A millennial take on all those rigid, back-to-back, stadium-style monstrosities that yet dominate airports from L.A. to Newark, Airbench offers an aesthetic respite from the rigors of travel. Of course, travel venues don’t constitute the sole potential space for the concept. Airbench’s multifarious configurations lend it to all manner of public environs: the rectangular and linear “single” seems just right for parking oneself adjacent to a spacious hotel lobby, perhaps awaiting the imminent arrival of someone of import while sipping on a neat single malt; I can see the squarish “double” as a seating centerpiece at the Guggenheim, flanked on either side by the expansive canvas of a post-modern master; the small and large “Boomerang” unit–shaped like the business end of an equilateral triangle–is ideal for locations that beg for an interruption of the pervasive, public “uncomfortable silence”–doctor’s waiting rooms, for instance.
The modules can be linked, so the ultimate arrangement is constrained only by the surrounding walls and the scope of your imagination. And speaking of that creative capacity, Airbench also offers an opportunity to fly against convention via QM foam. This proprietary Quinze and Milan upholstery is available in vibrant shades of orange, green, yellow, red, and pink–all the better to complement the sedate tones and uniform linearity of oak. If you desire a bit of understatement, however, simply go with classic leather.
Airbench joins the ranks of past 3rings favorites The Cricket Bench, Oss 240, Sebastien Wierinck’s Urban Furniture Experiment, and Segis and Bertoli’s Highway Series.
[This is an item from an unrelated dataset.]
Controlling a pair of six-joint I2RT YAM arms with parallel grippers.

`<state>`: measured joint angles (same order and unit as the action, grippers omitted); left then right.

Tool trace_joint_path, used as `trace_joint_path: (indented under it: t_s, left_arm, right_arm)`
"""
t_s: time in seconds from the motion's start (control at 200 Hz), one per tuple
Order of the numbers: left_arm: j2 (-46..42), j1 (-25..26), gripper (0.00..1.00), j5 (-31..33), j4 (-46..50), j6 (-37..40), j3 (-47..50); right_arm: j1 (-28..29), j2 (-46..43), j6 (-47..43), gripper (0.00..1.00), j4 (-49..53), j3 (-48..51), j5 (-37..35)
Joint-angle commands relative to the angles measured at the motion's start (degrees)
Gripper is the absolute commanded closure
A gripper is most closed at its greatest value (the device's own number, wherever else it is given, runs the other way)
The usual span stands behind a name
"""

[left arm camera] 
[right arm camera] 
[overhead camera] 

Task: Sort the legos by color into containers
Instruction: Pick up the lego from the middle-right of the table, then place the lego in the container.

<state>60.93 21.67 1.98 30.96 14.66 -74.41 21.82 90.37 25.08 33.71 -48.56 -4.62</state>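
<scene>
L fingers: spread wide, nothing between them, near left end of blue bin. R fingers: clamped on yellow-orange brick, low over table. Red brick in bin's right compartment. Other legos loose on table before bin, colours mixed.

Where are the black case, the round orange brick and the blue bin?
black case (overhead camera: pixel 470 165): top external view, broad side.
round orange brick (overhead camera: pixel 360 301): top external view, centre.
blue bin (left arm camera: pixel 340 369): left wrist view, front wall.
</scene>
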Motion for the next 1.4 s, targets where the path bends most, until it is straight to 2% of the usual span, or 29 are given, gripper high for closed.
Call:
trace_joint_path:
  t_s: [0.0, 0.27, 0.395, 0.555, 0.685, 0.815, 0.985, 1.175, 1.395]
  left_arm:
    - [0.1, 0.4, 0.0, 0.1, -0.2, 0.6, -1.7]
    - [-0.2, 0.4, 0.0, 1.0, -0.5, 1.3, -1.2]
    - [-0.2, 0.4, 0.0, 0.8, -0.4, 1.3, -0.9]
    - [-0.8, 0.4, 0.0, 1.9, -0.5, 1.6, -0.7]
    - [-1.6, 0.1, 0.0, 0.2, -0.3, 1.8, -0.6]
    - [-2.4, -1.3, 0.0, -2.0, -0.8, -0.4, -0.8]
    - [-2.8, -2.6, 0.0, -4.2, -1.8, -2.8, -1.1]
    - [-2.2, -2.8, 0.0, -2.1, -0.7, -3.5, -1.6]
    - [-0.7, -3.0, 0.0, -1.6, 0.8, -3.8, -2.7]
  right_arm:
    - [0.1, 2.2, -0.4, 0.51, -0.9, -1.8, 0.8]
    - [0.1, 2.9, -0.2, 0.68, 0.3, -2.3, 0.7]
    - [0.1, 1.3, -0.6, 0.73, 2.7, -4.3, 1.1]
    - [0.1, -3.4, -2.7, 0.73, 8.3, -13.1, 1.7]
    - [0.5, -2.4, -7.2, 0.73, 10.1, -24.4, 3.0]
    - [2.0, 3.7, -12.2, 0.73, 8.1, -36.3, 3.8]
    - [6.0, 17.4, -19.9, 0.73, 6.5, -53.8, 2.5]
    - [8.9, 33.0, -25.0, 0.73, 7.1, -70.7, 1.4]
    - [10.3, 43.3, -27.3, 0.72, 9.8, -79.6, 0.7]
Each of these innovative assemblages offers a pleasant aesthetic diversion from the laborious monotony of traditional contract seating. Only the controlled chaos of Airbench, however, aspires to nothing less than re-contextualizing the nature of contemporary interpersonal contact: “As an ultimate communication tool, an Airbench setting creates a landscape of human interaction… Staying silent is no longer an option as it burdens you with an unpleasant feeling. Verbal and social interaction, giving new energy and impulses, becomes the only standard in community life.”